- Posted June 25, 2018
- ByThomas Clancy Jr.
On May 25th, the FBI released an alert and asking everyone in the nation to reboot their routers. This was their recommended cure for a nasty hack called VPNFilter that affected small-business/home-grade routers. This is bad news. But what’s worse is that rebooting the router didn’t actually FIX the problem. If your router was affected, you’d need to wipe the device back to factory settings and reconfigure your network by hand. That’s REALLY bad news. Anyone that read the alert, or the NY Times article, or followed the tweet and blasted their IT team followed the instructions and thought they were safe… but in fact were not safe at all.
So, what’s the good news?
If you’re a Valiant client, you’re not affected. That’s the good news. The manufacturers and models that were caught in the web of this hack were from Linksys, MikroTik, Netgear, QNAP and TP-Link. These are consumer-grade brands, and not up to our standards. These devices are of a class that Valiant never deploys at customer sites, and we don’t allow in your networks. Valiant proudly uses Sonicwall and/or Cisco Meraki as network core gear. Industry leading security, top quality support, in-depth defense against the dark arts. You can read these manufacturer’s statements on their resistance to VPNFilter by clicking the links above.
Events like this VPNFilter attack are why we are such sticklers about buying what at first seem like more expensive solutions. Yes, they are more expensive than home gear. For sure! The more expensive solution works, keeps you safe, has great support, and is more resistant to bad guys than the cheap box your cousin bought at Best Buy.
If you want to get safe, stay safe, and know that someone is watching your back, stay on the path to The Valiant Way and get the right gear for the job.
How did the attack work?
The way the attack worked was pretty clever. The attack would make a device “eavesdrop” on all traffic passing through it, specifically focused on tasty morsels like usernames/passwords.
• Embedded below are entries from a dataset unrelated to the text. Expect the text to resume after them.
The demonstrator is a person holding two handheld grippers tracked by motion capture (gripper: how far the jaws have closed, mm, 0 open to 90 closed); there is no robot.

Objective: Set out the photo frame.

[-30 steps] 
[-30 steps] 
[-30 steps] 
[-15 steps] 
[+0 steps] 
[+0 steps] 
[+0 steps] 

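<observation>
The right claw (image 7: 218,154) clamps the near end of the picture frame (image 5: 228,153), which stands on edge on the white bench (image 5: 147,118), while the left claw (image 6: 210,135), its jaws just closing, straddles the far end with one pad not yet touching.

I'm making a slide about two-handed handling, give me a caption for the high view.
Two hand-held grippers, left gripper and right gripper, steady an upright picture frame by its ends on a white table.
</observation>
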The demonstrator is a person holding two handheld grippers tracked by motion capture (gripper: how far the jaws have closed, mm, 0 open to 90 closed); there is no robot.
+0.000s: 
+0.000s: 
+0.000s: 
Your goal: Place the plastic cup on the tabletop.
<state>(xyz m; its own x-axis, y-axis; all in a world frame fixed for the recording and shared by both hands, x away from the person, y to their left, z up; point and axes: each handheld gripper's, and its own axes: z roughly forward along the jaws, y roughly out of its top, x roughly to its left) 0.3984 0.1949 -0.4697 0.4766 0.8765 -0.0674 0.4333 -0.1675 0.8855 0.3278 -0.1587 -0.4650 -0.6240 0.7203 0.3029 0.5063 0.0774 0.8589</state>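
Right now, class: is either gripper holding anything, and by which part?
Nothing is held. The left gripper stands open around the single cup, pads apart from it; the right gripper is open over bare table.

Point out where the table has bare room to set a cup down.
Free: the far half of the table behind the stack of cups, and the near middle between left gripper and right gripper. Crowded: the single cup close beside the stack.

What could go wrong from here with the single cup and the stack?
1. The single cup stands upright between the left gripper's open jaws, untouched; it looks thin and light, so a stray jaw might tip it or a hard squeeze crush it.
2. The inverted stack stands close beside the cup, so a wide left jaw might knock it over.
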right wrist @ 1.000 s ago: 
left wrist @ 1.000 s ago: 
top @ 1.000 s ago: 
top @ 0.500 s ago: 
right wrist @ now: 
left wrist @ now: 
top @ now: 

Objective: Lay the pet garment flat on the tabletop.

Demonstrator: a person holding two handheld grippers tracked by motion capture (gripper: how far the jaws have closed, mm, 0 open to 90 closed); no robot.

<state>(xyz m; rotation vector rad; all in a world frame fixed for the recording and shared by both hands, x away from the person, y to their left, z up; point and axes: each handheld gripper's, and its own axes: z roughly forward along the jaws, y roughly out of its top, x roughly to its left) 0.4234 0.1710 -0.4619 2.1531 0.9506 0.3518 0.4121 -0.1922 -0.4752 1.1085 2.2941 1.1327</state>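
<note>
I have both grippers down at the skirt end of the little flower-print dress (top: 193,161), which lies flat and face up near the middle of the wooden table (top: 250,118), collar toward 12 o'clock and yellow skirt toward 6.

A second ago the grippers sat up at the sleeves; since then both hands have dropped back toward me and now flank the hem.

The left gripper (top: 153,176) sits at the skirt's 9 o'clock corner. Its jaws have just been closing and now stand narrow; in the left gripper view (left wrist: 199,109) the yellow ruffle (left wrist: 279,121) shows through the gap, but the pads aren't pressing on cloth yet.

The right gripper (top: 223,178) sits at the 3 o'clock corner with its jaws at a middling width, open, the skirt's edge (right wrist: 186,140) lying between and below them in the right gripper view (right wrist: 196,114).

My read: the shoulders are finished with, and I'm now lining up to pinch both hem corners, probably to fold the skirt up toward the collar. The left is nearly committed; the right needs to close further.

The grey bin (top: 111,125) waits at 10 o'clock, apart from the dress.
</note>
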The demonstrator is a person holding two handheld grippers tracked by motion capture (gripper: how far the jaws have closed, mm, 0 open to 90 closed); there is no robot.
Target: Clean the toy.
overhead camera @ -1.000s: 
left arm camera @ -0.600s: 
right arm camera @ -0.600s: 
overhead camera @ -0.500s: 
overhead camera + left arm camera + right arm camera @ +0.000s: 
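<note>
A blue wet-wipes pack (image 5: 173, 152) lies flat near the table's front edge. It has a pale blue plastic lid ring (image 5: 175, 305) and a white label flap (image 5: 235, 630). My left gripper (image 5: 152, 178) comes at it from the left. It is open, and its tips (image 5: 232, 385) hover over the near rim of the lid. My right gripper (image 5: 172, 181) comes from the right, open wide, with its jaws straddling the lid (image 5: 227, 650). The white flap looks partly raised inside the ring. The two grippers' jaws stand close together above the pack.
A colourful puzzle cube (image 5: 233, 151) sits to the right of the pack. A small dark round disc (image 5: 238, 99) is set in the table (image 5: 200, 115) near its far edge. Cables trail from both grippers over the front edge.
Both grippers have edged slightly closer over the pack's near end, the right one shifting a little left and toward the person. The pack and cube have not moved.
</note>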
Even more focused, if the router detected traffic from systems using “SCADA” (which is typically something used in chemical, nuclear and heavy manufacturing), then additional attacks would come in and work to kill the big equipment used onsite. Clearly, someone out there wanted to do damage to very expensive facilities! Of course, why would a big expensive facility have a tiny cheapo router on the network?
What did the FBI do?
Because the affected routers would occasionally check in with a particular website (https://toknowall.com) to get instructions and do bad things, the FBI counter-attacked and tore out the heart of the beast. The FBI seized and took over that particular website, effectively cutting the attack off at the source. Now when the affected devices check in, they don’t know what to do, so they do nothing, and basically just behave normally.
Why did the FBI tell us to reboot when rebooting doesn’t fix it?
Simply put: to measure the impact. Since every time an affected device rebooted, that device attempted to “phone home” to the hacker central site (and now the FBI is sitting on that site), the FBI gets a sense of just how many devices were subjected to this hack. It turns out there were over 500,000 devices in 54 countries! And again, remember, without this central site in play, affected devices are essentially “safe” if a bit corrupted.
So, who did this?
The attack is sophisticated, well-written, targets heavy industry, and most infections were in the Ukraine. Who has been hassling the Ukraine the past few years? Who has a vested interest in keeping that country and the Crimea unstable in general? You got it. Rootin Tootin Vladimir Putin. I’m not saying he did it. I’m not saying he had it done. I’m saying what the big boys are saying. It makes SENSE that it was them, but we can’t prove it, yet.